The work is rewarding. There is nothing better than watching Wittenberg teacher candidates come out to our local schools, even in 100 level education classes, and start building strong relationships with K-12 students. and associate teachers. They come back to campus so excited and full of energy! Being in the field is essential to the learning of teacher candidates, and it is an honor to support our students as they grow and mature through this four-year process and beyond.

Wittenberg: Given the profound impact of COVID on the educational experience at all levels, what do you see as the challenges and potential benefits as school systems begin to return to “normal”?

Hill: COVID has been a devastating tragedy, both global and national, and my main thoughts are with those who have lost loved ones. I am extremely grateful to the healthcare workers and scientists who also served and sacrificed themselves during this time.

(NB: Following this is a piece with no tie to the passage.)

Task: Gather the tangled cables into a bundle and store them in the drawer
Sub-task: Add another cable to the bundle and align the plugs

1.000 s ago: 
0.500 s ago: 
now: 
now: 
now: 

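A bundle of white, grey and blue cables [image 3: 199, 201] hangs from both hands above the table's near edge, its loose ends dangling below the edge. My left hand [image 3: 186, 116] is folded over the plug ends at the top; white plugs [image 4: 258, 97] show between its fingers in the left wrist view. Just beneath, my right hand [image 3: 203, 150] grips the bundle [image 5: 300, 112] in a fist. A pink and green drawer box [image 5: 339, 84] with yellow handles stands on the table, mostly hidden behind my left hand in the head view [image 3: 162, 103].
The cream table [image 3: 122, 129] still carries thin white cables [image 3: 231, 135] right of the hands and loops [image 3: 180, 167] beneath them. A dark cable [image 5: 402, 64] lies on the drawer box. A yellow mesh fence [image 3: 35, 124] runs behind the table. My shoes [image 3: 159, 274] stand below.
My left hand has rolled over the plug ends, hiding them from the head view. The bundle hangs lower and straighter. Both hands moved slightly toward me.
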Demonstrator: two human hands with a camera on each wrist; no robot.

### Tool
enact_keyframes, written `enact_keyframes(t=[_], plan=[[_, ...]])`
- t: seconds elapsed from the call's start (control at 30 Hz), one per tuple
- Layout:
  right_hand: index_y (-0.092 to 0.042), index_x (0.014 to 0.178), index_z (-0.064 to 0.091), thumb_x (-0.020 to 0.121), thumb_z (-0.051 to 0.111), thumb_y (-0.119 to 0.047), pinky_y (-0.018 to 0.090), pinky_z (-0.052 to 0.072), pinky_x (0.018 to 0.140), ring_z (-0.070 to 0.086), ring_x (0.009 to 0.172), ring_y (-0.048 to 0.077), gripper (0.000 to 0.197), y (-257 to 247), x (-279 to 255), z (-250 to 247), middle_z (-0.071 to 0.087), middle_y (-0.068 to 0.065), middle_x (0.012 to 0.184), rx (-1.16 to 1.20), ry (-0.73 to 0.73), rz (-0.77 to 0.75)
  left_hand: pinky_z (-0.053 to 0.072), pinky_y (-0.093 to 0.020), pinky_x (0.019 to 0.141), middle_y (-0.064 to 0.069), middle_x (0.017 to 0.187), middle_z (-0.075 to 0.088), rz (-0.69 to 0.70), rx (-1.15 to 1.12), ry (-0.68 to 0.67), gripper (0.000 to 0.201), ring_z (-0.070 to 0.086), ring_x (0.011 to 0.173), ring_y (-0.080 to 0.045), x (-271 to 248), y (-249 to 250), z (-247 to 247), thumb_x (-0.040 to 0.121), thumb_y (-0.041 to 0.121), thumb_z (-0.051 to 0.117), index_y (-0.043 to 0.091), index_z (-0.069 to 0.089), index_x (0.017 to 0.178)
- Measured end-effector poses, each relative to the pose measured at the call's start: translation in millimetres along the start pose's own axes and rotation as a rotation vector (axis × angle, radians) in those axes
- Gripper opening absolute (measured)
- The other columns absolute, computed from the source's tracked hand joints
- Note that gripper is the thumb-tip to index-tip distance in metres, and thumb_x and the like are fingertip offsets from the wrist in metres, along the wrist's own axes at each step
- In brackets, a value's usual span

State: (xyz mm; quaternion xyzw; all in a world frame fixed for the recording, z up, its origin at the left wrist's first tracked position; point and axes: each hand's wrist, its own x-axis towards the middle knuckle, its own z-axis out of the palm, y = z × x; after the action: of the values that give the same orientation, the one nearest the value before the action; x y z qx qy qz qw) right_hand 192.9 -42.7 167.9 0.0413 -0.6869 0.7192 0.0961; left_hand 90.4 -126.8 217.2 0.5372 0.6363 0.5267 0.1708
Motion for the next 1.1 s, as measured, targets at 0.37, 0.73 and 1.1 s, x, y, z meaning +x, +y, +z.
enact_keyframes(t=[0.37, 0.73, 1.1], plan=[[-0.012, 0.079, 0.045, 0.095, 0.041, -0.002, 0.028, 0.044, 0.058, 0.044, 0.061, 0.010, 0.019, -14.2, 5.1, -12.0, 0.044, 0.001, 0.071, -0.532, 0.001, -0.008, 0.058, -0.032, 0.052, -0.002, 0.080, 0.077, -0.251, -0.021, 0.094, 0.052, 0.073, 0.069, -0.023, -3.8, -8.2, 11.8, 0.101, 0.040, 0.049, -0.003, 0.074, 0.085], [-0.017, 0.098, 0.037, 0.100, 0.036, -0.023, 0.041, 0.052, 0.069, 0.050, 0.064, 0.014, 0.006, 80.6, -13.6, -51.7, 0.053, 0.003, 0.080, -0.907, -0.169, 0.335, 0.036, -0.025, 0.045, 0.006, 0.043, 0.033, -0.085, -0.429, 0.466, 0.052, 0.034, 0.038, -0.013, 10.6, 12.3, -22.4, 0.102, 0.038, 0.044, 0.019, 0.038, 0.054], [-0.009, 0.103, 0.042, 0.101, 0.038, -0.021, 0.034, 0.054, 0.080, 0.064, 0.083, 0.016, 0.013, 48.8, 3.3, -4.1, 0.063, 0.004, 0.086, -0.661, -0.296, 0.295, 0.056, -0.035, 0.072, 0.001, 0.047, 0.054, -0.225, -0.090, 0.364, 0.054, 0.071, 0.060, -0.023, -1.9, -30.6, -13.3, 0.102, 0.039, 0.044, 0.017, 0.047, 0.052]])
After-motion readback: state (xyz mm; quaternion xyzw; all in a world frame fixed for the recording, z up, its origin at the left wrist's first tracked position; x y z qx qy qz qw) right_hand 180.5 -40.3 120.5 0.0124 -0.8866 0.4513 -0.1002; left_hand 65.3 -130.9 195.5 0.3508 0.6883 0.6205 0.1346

As an educator, I am not necessarily interested in a return to “normal”. The past 18 months have highlighted disparities in our education systems, and it would be a missed opportunity if we didn’t reflect on what we have learned and implement change moving forward. These thoughtful conversations should take place collectively with educators, students, parents and community members. Perhaps more than ever, we see that schools are community institutions. COVID has highlighted the role schools play in food security and child care. We have also seen structural inequalities such as digital redlining that have had a significant impact on student learning. In addition, we would be wise to develop solid plans to meet the mental and emotional health needs of students in the future. The social isolation that many students experienced during COVID is no small feat.

This is only a short list of examples. While the past 18 months have been spent reacting to a difficult situation, I hope we can use what we have learned to proactively move forward on these challenges.

About Erin Hill: Hill received his BS in Teaching English from Taylor University and his MA in English and American Literature from New York University. Its alumni include sports writers, teachers, activists, actuaries, farmers, theatrical lighting designers, a unicyclist and artist Prince Royce. She lives in Yellow Springs, Ohio.